N.J. Assembly committee OKs bills bolstering gun laws

Melissa Hayes Bergen Record

Two bills aimed at strengthening the state’s gun laws cleared an Assembly committee Monday.

One bill would add convictions for carjacking, racketeering and making terroristic threats to the list of prohibitions for purchasing a gun in the state. The other bill aims to protect domestic violence victims by requiring the alleged abuses to relinquish their fire arms when a restraining order if filed or if that person is convicted of a domestic violence offense. Both measures, sponsored by Democrats, were released by the Assembly Appropriations Committee.

New Jersey has some of the strictest gun laws in the country. Governor Christie, who has been travelling the country as he considers a presidential bid, has blamed the state’s stringent laws on the Democratic-controlled legislature and has said at recent events that if Republicans controlled the Senate and Assembly he would try to change them.

The state already prohibits anyone convicted of aggravated assault, arson, burglary, homicide, kidnapping, robbery, sexual assault, stalking and bias intimidation and other serious crimes, from possessing a weapon. But Democrats sponsoring the bill say the list needs to be expanded.

“Guns can escalate an already bad situation,” said Assemblyman Benjie Wimberly, D-Paterson, in a statement. “Individuals who have been convicted of such violent crimes should not be trusted to be responsible gun owners.”

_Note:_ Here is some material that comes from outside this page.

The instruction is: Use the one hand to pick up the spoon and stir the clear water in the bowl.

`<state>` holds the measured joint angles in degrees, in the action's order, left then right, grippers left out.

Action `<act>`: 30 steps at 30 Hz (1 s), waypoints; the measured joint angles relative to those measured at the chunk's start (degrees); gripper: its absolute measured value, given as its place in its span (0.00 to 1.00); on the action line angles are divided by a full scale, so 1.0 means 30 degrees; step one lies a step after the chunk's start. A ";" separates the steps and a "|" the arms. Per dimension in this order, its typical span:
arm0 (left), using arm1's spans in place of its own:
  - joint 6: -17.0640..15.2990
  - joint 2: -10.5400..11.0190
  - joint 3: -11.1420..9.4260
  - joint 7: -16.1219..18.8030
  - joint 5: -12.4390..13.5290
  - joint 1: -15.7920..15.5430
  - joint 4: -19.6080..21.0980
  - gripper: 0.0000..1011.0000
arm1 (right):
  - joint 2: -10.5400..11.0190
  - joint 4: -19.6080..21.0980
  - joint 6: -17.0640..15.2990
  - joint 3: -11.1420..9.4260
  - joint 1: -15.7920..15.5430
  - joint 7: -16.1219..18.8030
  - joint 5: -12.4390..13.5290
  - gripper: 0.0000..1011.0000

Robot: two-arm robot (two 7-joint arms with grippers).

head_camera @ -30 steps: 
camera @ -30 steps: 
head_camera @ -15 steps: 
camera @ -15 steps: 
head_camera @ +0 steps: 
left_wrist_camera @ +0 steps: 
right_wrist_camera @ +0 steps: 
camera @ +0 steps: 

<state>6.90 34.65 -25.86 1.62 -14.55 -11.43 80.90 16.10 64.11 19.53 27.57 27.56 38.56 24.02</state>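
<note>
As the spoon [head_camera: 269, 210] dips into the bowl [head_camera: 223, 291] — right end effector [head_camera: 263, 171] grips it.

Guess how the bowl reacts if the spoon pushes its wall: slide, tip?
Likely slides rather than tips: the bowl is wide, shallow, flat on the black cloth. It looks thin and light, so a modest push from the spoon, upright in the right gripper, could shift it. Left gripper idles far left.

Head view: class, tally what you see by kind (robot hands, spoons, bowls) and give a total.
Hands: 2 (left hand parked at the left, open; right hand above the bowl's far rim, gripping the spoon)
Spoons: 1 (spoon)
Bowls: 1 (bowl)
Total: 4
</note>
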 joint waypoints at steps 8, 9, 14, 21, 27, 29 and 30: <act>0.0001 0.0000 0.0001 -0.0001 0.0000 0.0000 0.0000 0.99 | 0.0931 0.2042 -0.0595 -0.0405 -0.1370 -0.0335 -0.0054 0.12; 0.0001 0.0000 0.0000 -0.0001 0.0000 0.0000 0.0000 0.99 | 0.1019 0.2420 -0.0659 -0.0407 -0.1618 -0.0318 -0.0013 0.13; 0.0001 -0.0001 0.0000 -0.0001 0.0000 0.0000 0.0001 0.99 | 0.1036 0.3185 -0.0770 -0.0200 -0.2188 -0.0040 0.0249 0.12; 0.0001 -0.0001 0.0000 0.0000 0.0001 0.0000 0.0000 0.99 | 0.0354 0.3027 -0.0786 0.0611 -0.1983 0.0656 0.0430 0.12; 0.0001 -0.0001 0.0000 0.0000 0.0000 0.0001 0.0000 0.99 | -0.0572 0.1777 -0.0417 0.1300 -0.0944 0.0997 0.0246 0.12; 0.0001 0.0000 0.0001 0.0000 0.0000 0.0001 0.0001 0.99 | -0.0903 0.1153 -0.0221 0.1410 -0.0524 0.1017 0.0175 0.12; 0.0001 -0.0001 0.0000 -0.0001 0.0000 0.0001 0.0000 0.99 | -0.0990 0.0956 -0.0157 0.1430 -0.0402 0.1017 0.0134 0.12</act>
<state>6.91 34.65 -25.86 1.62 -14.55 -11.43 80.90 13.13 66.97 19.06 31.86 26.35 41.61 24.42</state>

Under the bill anyone convicted of carjacking, gang criminality, racketeering and terroristic threat who owns or possesses a handgun would be guilty of a second degree crime, which caries a fine of up to $150,000 and a five- to 10-year prison term.

The bill is also sponsored by Assemblymen Tim Eustace, D-Maywood and Joe Danielsen, D-Somerset, and Assemblywomen Shavonda Sumter, D-Paterson, and Angelica Jimenez, D-West New York.

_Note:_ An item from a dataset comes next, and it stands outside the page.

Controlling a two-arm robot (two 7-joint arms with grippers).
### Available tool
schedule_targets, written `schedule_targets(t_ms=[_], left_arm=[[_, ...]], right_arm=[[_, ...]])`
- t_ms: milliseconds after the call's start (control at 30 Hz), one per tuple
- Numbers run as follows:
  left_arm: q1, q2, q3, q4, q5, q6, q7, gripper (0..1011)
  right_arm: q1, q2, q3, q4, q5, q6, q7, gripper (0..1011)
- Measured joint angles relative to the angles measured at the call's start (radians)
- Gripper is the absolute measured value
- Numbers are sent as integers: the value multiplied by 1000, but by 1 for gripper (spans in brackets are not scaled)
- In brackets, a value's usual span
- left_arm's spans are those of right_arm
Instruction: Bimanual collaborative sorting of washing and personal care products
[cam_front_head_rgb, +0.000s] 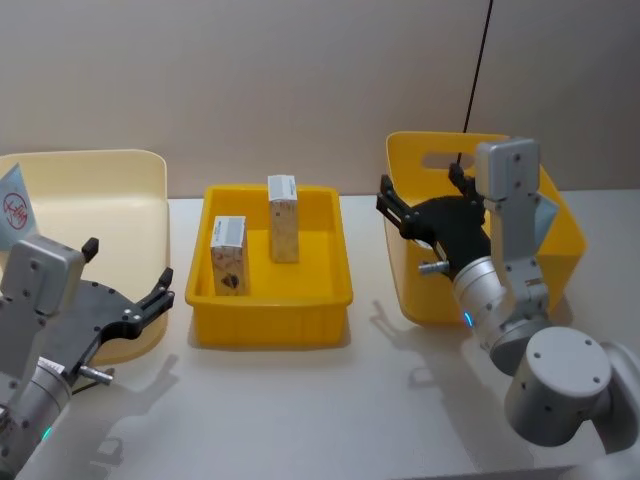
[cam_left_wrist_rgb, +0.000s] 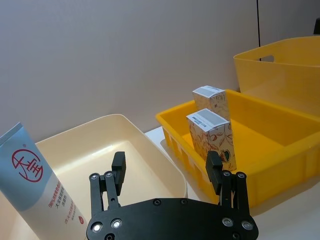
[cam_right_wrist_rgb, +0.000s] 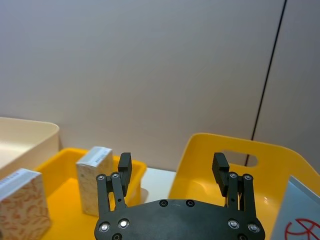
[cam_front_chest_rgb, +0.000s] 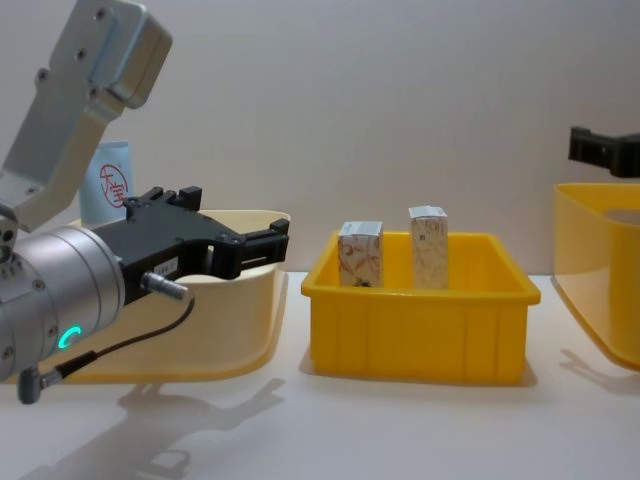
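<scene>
Standing upright in the shallow yellow tray (cam_front_head_rgb: 200, 290) at the middle of the table are two small white-topped cartons with beige marbled print. The nearer carton (cam_front_head_rgb: 228, 255) sits toward my left side of the tray; the farther carton (cam_front_head_rgb: 284, 218) stands just behind it and a little to my right, apart from it.

A pale-blue squeeze tube (cam_left_wrist_rgb: 37, 182) with a red circular logo leans inside the cream bin (cam_front_head_rgb: 120, 190) on my left, its printed face showing at the bin's far left edge. A second pale-blue tube (cam_right_wrist_rgb: 301, 212) with the same red mark lies in the tall yellow bin (cam_front_head_rgb: 425, 160) on my right, by that bin's far right side.

My left gripper (cam_front_head_rgb: 128, 280) hangs over the near right corner of the cream bin, its black fingers spread wide with nothing between them, pointing toward the tray. My right gripper (cam_front_head_rgb: 420, 195) hovers at the left part of the tall yellow bin, above its rim, fingers likewise parted and holding nothing.

All three containers rest on the white table (cam_front_head_rgb: 330, 410) in a row, the tray between the two bins and touching neither.
</scene>
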Motion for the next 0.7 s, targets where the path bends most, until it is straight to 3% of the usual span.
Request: schedule_targets(t_ms=[367, 700], left_arm=[[0, 0, 0, 0, 0, 0, 0, 1000], [0, 0, 0, 0, 0, 0, 0, 1000]], right_arm=[[-17, 16, -7, -13, 27, -19, 18, 1001], [-92, 91, -51, -60, 111, -47, 28, 1001]])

The other bill, aimed at protecting victims of domestic violence, would require an abuser’s firearms purchaser identification cards and permits to be suspended during a domestic violence restraining order and would have the documents revoked upon a conviction. The bill also requires cross-referencing of records to determine whether an alleged abuser owns a firearm, to help law enforcement ensure the person does not have access to that weapon.

“Fatal violence against women is most often domestic violence and the most common weapon used by men to kill women is a gun,” said Assemblywoman Valerie Vainieri Huttle, D-Englewood, in a statement. “This bill ensures that individuals who have shown a propensity for violence against women are prohibited from carrying guns and inflicting further damage to their victims.”

Huttle sponsored the bill along with Assemblywomen Gabriela Mosquera, D-Gloucester and Pamela Lampitt, D-Camden, and Assemblymen Joseph Lagana, D-Paramus, Lou Greenwald, D-Camden and Dan Benson, D-Mercer.